Settlement Agreement and Release dated April 9, 2020, by and between NaturalShrimp, Inc., Vista Capital Investments, LLC and David Clark
EX-10.1 2 shmp_ex101.htm SETTLEMENT AGREEMENT shmp_ex101
IN THE UNITED STATES DISTRICT COURT
FOR THE SOUTHERN DISTRICT OF CALIFORNIA
VISTA CAPITAL INVESTMENTS, LLC
And DAVID CLARK
SETTLEMENT AGREEMENT AND RELEASE
This Settlement Agreement and Release (the “Settlement Agreement”) is entered into this
9th day of April, 2020 by and between NaturalShrimp, Inc. (“NaturalShrimp”) on the one hand and Vista Capital Investments, LLC (“Vista”) and David Clark, individually (“Clark”) on the other hand. The parties are referred to collectively herein as the “Parties” and singularly, a “Party.”
Definitions. The following terms used herein shall have the meaning set out opposite the term.
“Security Purchase Agreement” means that certain security purchase agreement dated January 23, 2017 by and between NaturalShrimp and Vista whereby Vista acquired a promissory note and a five-year warrant.
“Convertible Note” means a promissory note dated January 23, 2017 in the principal amount of $262,500.00 wherein NaturalShrimp is maker and Vista is holder.
“Warrant” shall mean that certain warrant dated January 23, 2017 authorizing sale to and purchase by Vista of 70,000 shares of the common stock of NaturalShrimp.
“Financing Transaction” means that transaction represented by the Security Purchase Agreement and the acquisition of the Convertible Note and the Warrant by Vista made the basis of the Lawsuit.
“Lawsuit” means the above styled and enumerated cause filed in San Diego County, California pending before the U.S. District Court for the Southern District of California.
“Closing” shall mean the date that the Parties execute this Settlement Agreement.
This Lawsuit arises out of the Financing Transaction and the exercise or attempted exercise by Vista of Vista's alleged rights under the Warrant and Convertible Note.
The Parties have denied and contested the other Party’s assertions and allegations.
Notwithstanding the foregoing, the Parties now desire to compromise, resolve and settle, finally and forever, the disputes, claims and causes of action that were asserted or could have been asserted in the Lawsuit by each, one against the other.
All money and other consideration of any description passing hereunder is both less than the Party receiving said consideration, and more than the Party yielding such consideration believes is due. All Parties hereto agree that neither the giving of any consideration hereunder nor its acceptance shall operate as, or be evidence of, any admission, either of liability for, or lack of merit in any claim hereby released.
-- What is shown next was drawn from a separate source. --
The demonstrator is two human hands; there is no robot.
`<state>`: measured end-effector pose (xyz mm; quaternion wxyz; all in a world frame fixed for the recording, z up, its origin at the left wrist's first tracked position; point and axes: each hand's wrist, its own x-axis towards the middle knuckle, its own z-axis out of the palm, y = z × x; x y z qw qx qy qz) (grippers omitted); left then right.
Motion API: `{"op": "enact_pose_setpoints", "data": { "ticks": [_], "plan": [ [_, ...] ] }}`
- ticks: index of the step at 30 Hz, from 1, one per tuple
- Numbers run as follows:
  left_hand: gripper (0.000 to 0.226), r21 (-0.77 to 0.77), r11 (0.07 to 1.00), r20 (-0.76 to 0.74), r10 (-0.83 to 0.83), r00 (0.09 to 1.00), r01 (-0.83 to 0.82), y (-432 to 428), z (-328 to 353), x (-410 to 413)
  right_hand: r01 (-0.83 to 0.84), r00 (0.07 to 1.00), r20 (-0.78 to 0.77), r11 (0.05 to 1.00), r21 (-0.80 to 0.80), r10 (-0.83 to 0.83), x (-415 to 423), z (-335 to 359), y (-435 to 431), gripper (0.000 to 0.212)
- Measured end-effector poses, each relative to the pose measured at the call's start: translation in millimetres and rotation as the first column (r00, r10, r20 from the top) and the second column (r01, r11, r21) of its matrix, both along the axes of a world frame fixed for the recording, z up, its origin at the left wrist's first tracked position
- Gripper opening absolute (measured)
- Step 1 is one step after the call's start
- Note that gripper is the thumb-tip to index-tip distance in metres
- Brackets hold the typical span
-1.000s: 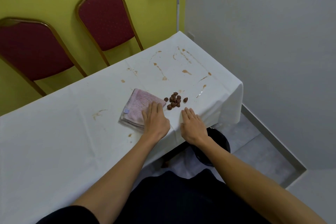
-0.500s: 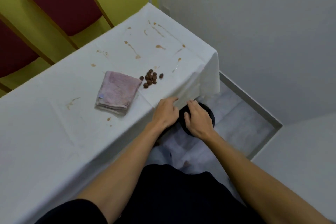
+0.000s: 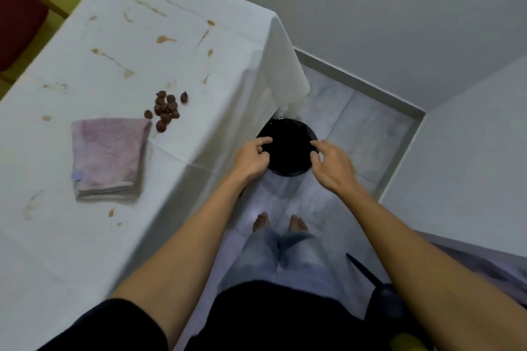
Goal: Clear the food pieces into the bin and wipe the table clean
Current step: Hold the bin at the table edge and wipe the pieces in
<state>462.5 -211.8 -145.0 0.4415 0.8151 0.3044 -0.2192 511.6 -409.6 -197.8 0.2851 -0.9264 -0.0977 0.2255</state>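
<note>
Both hands have left the table (image 3: 199, 179) and now flank the black bin (image 3: 286, 148) on the floor, left hand (image 3: 251, 158) and right hand (image 3: 332, 164) with grips released, fingers curled at its rim; a one-sided lift could tip it.

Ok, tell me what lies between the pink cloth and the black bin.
In the head view, only bare white tablecloth and its hanging edge lie between the pink cloth and the black bin; the food pieces sit just beyond that stretch.

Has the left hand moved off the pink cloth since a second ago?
Yes. The left hand has left the pink cloth on the table, moving past the table's edge to the black bin.
</note>
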Motion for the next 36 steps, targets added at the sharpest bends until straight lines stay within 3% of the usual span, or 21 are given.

The Parties also agree that by the execution of this Settlement Agreement the Parties hereto do not admit to the truthfulness of any of the claims or allegations made by the opposing party; rather, such claims, allegations and liability have been and are hereby expressly denied by each of the undersigned Parties.
For and in consideration of the mutual releases and other consideration set forth in in this paragraph 3.0 and in paragraph 5.0, below, the Parties, intending to be legally bound, hereby agree as follows:
NaturalShrimp, subject to the conditions set forth in this paragraph 3.2, agrees to pay or provide or cause to be provided to Vista, the following:
Upon Closing, NaturalShrimp will pay to Vista the sum of seventy-five thousand and no/100 dollars ($75,000.00) by wire transfer or other immediately available funds no later than one (1) business day after the Closing;
At or effective as of the Closing and subject to subparagraph 3.2(c), 3.2(d) and 3.2(e), NaturalShrimp will issue or cause to be issued to Vista seventeen million, five hundred thousand (17,500,000) unrestricted, freely trading common shares of NaturalShrimp (the
For a period of time equal to ninety (90) days from the date of Closing (the “BuyBack Period”), NaturalShrimp shall have the right but not the obligation to purchase from Vista eight million seven hundred fifty thousand (8,750,000) of the Settlement Shares (the “Allotted Settlement Shares”) at Market Price (defined below).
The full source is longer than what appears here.